Vibrational signatures of large amplitude motions for the shackled hydronium ion nested in 18-crown-6 ether using D2 tagging

Abstract

The diffuse spectra arising from the excess proton in dilute acids suggests that its behavior is highly dependent on the local environment surrounding it. In this work, we report how the spectra of the H$_{3}$O$^{+}$, NH$_{4}$$^{+}$, and CH$_{3}$NH$_{3}$$^{+}$ ions respond when docked to the rigid, tri-coordinated binding pocket of the 18-crown-6 ether using cryogenic ion vibrational predissociation (CIVP) spectroscopy with D$_{2}$ tagging at 10 K. The H$_{3}$O$^{+}${\tiny$^\bullet$}18-crown-6 ether complex displays a broad (350 cm$^{-1}$ FWHM) unstructured band arising from the OH stretching fundamentals, which is significantly broader than the corresponding band (125 cm$^{-1}$ FWHM) in the Eigen cation (H$_{9}$O$_{4}$$^{+}$) spectrum.
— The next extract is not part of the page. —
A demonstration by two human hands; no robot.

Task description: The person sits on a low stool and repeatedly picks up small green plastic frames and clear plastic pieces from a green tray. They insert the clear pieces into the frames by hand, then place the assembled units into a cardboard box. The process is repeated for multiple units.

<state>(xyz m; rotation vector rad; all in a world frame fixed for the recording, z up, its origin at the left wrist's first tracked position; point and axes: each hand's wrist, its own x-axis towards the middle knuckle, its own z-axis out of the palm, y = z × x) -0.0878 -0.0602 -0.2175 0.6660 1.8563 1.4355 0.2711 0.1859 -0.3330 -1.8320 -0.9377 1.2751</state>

Perdeuterated isotopologue studies for both systems yield sharper bands with clear multiplet structures, indicating that the broadening arises from nuclear quantum effects. The key displacements underlying this coupling were explored using the vibrationally adiabatic scheme introduced by McCoy in the context of similar broadening in the Ca$_{2}^{+}$OH$^{-}$(H$_{2}$O)$_{n}$ system.\footnote{Christopher J. Johnson, Laura C. Dzugan, Arron B. Wolk, Christopher M. Leavitt, Joseph A. Fournier, Anne B. McCoy, Mark A. Johnson, \textit{J. Phys. Chem. A} \textbf{118}, 2014.}